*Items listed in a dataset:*
%%

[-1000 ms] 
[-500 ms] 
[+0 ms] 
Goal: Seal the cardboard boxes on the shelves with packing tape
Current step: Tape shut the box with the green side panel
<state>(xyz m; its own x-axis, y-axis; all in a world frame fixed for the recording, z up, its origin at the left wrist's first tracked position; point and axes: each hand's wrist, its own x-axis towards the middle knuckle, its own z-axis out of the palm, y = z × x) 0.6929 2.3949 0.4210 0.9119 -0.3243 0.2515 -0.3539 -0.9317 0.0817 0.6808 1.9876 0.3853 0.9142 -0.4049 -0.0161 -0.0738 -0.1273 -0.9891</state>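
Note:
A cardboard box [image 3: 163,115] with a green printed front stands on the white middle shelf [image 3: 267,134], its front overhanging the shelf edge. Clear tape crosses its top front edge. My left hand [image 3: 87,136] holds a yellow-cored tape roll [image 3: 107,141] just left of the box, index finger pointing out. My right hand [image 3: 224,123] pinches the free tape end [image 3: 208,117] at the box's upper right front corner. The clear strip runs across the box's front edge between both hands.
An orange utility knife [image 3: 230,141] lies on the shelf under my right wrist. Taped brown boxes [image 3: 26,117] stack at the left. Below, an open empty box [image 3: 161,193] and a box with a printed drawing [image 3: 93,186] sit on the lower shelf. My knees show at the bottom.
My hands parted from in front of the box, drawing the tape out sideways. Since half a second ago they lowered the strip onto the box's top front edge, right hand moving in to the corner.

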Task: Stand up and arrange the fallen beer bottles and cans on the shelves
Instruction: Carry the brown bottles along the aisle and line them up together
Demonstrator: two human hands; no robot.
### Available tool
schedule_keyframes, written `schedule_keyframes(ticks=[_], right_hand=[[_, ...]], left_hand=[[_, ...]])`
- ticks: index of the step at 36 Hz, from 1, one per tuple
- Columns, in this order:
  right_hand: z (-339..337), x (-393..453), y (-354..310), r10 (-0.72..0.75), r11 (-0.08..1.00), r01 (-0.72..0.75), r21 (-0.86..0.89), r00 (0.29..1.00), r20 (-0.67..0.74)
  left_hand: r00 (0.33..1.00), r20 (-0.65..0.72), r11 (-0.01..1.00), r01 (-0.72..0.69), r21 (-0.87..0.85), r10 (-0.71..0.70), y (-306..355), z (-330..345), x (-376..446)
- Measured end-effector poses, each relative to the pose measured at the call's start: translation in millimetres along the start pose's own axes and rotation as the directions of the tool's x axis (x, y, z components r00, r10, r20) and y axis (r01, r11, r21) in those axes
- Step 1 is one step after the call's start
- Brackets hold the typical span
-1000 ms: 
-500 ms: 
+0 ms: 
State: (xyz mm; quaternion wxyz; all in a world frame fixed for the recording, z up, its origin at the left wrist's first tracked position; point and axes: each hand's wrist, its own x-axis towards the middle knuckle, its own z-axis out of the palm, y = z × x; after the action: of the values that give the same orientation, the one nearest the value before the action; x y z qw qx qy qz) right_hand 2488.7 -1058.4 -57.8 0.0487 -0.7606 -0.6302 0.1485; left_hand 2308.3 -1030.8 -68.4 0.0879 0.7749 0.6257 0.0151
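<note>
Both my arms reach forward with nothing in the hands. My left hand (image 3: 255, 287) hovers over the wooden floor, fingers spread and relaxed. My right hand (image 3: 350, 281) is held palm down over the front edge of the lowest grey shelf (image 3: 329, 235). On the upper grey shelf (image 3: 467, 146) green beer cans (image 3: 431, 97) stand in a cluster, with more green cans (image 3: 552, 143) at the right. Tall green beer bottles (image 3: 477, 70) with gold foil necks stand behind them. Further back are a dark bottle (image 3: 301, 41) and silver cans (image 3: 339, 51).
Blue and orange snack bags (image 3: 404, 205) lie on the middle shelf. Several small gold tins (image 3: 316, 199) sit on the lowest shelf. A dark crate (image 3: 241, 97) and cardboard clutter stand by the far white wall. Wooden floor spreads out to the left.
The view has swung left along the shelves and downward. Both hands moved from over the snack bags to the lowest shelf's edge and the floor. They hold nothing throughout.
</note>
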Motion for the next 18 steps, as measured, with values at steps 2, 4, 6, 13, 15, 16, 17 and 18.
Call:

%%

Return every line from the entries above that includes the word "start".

*Answer to the problem:*
- Measured end-effector poses, each relative to the pose measured at the call's start: translation in millimetres along the start pose's own axes and rotation as the directions of the tool's x axis (x, y, z components r00, r10, r20) and y axis (r01, r11, r21) in those axes
- Step 1 is one step after the call's start

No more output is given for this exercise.